YUP, Victory Red I stand corrected!!


----------



## Oregon_Camper (Sep 13, 2004)

wicandthing said:


> I am hoping to at least "reset" the Equalizer to the new truck this weekend. It shouldn't need much. Just a little bit of drop since this one is a 4x4.


Hope it is that easy for you, but with the 2500, you're going to have stiffer truck all around...which means it might take you more than just dropping the ball to the height you were before.

Good luck....


----------



## NJMikeC (Mar 29, 2006)

wicandthing,

you asked about warm up. Since your in Alabama I would guess that for 3/4 of the year you will barely see the glow plug light so when it is in the 40's then warming for only 3 minutes is fine. I'm way colder then that and keep my truck in the garage but after 3 minutes of warming and then driving for maybe 5 minutes I have heat already.

On the issue of cooldown it is kind of old garage talk but just to be nice and careful to your turbo, idle it for one or two minutes in the summer to let it cool down. If your towing give it 5 minutes. Watch out for the EGR valve and clunky steering shaft which should both be warranty items and your likely good to go. Since you have a 23RS I wouldn't worry about swapping the GM hitch. If you go up though then I would swap it out.

Good luck with it. You should have the LBZ motor which is a monster towing, good fuel mileage and looking to be pretty darn reliable to boot!


----------



## wicandthing (Jul 11, 2005)

Oregon_Camper said:


> I am hoping to at least "reset" the Equalizer to the new truck this weekend. It shouldn't need much. Just a little bit of drop since this one is a 4x4.


Hope it is that easy for you, but with the 2500, you're going to have stiffer truck all around...which means it might take you more than just dropping the ball to the height you were before.

Good luck....








[/quote]

I had a 2500 HD w/ 6.0L gasser previously. It was 2WD, however. I don't think it will take a lot of adjustement to get it tuned in.

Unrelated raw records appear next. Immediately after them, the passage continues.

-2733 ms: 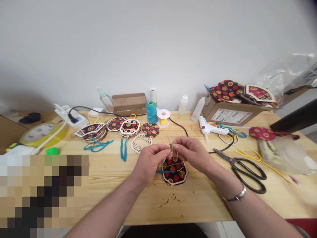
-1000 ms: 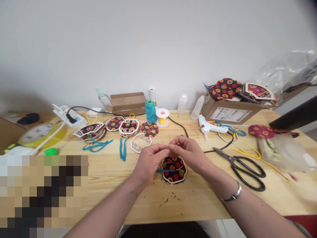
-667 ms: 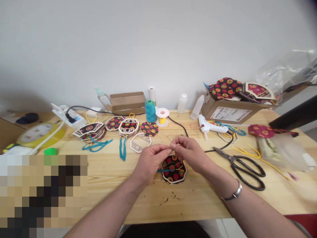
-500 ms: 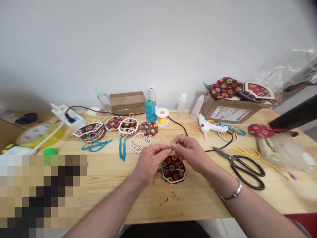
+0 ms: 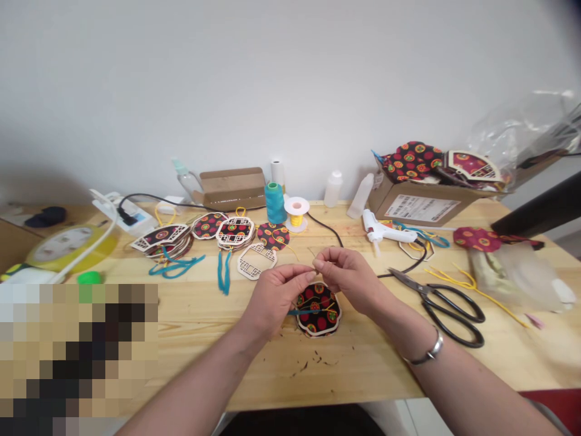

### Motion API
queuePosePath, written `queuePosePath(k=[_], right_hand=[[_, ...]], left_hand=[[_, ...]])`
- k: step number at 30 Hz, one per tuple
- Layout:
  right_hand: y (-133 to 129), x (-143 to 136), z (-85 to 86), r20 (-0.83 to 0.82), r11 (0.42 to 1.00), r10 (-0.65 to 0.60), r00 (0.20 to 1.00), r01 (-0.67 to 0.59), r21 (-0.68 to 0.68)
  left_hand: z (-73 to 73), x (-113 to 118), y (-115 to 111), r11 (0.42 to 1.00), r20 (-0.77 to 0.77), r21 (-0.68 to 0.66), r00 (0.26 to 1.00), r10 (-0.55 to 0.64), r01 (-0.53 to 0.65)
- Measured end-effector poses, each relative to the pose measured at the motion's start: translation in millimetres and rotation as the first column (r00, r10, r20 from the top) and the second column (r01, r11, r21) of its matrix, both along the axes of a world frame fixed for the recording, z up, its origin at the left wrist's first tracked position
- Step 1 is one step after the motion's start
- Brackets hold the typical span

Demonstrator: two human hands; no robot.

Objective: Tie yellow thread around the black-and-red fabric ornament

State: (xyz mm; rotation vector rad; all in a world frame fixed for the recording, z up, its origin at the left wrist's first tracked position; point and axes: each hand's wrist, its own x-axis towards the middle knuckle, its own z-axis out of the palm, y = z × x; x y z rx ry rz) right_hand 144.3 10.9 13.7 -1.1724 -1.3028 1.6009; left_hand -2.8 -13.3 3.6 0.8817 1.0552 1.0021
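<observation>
My left hand (image 5: 278, 295) and my right hand (image 5: 347, 277) meet fingertip to fingertip at the table's middle. Both are closed in a pinch on a thin yellow cord, of which only short bits show. Just below them lies a round patterned fabric piece (image 5: 313, 318) with a pale wooden rim, its upper left partly behind my left hand. A blue cord (image 5: 305, 312) and a yellow cord end (image 5: 330, 308) rest across it. Beyond my left hand are a wooden lattice frame (image 5: 249, 270) and a dark patterned disc (image 5: 273, 236).
Large black scissors (image 5: 426, 293) lie right of my right hand, with a white glue gun (image 5: 385, 231) behind. A teal thread cone (image 5: 275, 204) and yellow spool (image 5: 296, 219) stand at the back. A cardboard box (image 5: 417, 203) holds fabric pieces. Finished ornaments (image 5: 235, 232) lie left.
My fingertips have shifted very slightly against each other, still pinched together. The view has moved a little; nothing else has visibly moved.
</observation>
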Motion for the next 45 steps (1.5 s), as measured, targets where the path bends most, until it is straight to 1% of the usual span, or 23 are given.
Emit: queuePosePath(k=[7,12,16,19,23,27,31,38,42,45], right_hand=[[-0.7,-0.5,0.2,0.023,1.0,-0.005,1.0,0.005,0.01],[-0.3,-0.6,0.2,-0.003,1.0,-0.004,1.0,0.004,0.0],[1.5,1.4,-2.1,-0.047,0.997,0.054,0.997,-0.057,-0.05],[3.2,3.1,-4.0,0.005,0.996,0.082,0.997,-0.082,-0.033],[4.7,3.3,-5.1,0.042,0.999,0.05,0.998,-0.049,-0.022],[5.6,3.2,-5.6,0.087,1.0,0.02,0.996,-0.022,0.013],[6.5,4.4,-6.6,0.128,0.997,0.046,0.991,-0.054,0.056],[5.1,3.9,-4.3,0.168,0.991,0.082,0.982,-0.098,0.091],[4.9,3.7,-3.8,0.214,0.981,0.066,0.975,-0.102,0.163],[5.6,4.3,-4.4,0.281,0.968,0.025,0.959,-0.094,0.234]], left_hand=[[0.9,0.4,0.3,1.0,-0.065,-0.008,0.998,0.013,-0.013],[-1.7,-0.9,-0.4,0.999,-0.091,0.03,0.995,0.029,-0.027],[-5.2,-2.3,0.9,0.998,-0.113,0.039,0.992,0.049,-0.045],[-4.6,-2.4,1.7,0.998,-0.117,0.025,0.992,0.055,-0.053],[-1.4,-1.5,1.2,0.998,-0.103,0.016,0.993,0.057,-0.056],[-3.2,-1.8,0.4,0.999,-0.138,0.016,0.989,0.052,-0.051],[-5.6,-2.2,0.3,0.999,-0.138,0.011,0.99,0.037,-0.036],[-3.8,-2.2,0.0,0.999,-0.139,0.029,0.99,0.023,-0.019],[-3.0,-3.0,-0.6,0.999,-0.112,0.04,0.994,0.014,-0.01],[-0.8,-2.9,-0.6,0.998,-0.129,0.051,0.991,0.047,-0.04]])
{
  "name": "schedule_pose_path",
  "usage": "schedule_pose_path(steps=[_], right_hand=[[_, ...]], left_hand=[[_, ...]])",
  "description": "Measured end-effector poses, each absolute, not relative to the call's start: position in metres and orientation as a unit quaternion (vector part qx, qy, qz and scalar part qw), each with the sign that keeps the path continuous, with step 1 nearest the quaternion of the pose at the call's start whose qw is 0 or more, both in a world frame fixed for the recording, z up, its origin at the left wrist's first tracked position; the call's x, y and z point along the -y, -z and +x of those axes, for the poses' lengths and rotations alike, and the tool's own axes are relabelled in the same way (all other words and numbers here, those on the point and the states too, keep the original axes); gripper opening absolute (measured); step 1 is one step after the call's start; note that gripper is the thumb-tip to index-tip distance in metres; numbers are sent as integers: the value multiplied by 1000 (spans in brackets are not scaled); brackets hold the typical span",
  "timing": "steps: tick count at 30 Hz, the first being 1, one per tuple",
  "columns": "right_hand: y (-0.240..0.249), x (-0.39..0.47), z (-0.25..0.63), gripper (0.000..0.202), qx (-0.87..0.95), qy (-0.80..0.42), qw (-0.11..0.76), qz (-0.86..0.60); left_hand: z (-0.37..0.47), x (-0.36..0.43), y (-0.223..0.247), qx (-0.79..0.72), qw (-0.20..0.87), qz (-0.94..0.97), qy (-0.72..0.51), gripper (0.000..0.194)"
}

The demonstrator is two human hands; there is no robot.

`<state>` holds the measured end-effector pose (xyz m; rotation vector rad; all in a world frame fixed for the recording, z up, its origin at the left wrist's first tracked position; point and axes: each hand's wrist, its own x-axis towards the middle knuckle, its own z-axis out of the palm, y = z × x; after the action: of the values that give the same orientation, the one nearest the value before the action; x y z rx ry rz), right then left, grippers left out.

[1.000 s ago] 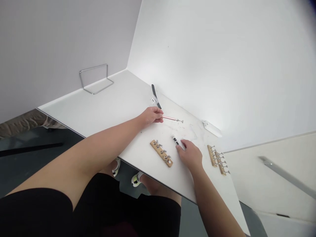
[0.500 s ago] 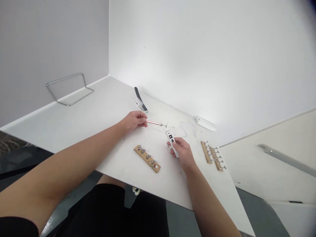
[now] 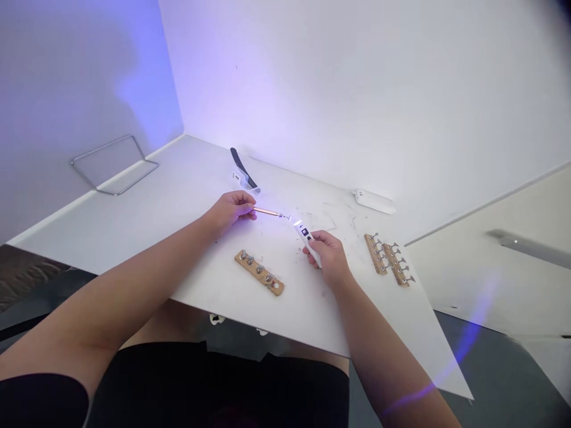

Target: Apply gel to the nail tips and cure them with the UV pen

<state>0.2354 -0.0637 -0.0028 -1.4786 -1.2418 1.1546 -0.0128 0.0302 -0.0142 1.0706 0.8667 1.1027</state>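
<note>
My left hand (image 3: 232, 209) is closed on a slim rose-gold pen-like tool (image 3: 266, 211), pinched near its rear end. At the tool's tip is a small silvery piece (image 3: 286, 216), too tiny to make out clearly. Closed around a white hand-held UV lamp (image 3: 316, 252) is my right hand (image 3: 331, 257), thumb on its upper face near a dark display. The lamp's front end glows violet-white, just beside the tool's tip and apparently apart from it. Nearer to me, a wooden strip (image 3: 254, 271) lies on the table with several small metal-based pieces standing along it.
Two more wooden strips (image 3: 375, 254) with upright grey pieces lie at the right. Behind my left hand are a black nail file (image 3: 243, 167) and a small clear-and-white item (image 3: 239, 178). A white bar-shaped object (image 3: 375, 201) rests by the wall; a metal wire frame (image 3: 116, 194) stands left.
The lamp has come on, casting violet light over the tabletop and walls. Both hands keep their holds. The whole view has shifted slightly.
</note>
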Motion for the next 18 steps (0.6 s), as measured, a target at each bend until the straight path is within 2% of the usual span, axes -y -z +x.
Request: schedule_pose_path(steps=[8,14,18], right_hand=[[-5,70,233,38,540,-445,409,-585],[-6,71,235,39,554,-394,418,-603],[-7,70,237,39,549,-407,410,-604]], left_hand=[[-15,-31,19,-386,609,511,-468,16],[-14,-32,19,-373,616,506,-474,18],[-14,-31,17,-380,609,524,-459,18]])
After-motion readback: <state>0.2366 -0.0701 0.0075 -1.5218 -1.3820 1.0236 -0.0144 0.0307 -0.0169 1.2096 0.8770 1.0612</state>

Thanks for the heads up on the potential problems. I will keep my ears open...


----------



## Oregon_Camper (Sep 13, 2004)

wicandthing said:


> Thanks for the heads up on the potential problems. I will keep my ears open...


I looked at your sig and saw the new TV..and didn;t know what your old TV was.

Enjoy the new ride!!!


----------



## Sluggo54 (Jun 15, 2005)

wicandthing said:


> Currently, we have no plans on upgrading. I have found the easiest way not to get the fever is to not go to the RV lots....
> 
> 
> 
> ...


One word: MAACO. Or, do it yourself.

As for warm-up/cool down, my only caution here is that if you come off the road and you have been pulling hard - 65 or better, or hilly country, esp if it's hot out, give yourself five minutes or so of idling to let the turbo and turbo bearing cool. If you just shut it off, those hot bearings can cook and coke the oil, a shortcut to a new/rebuilt turbo.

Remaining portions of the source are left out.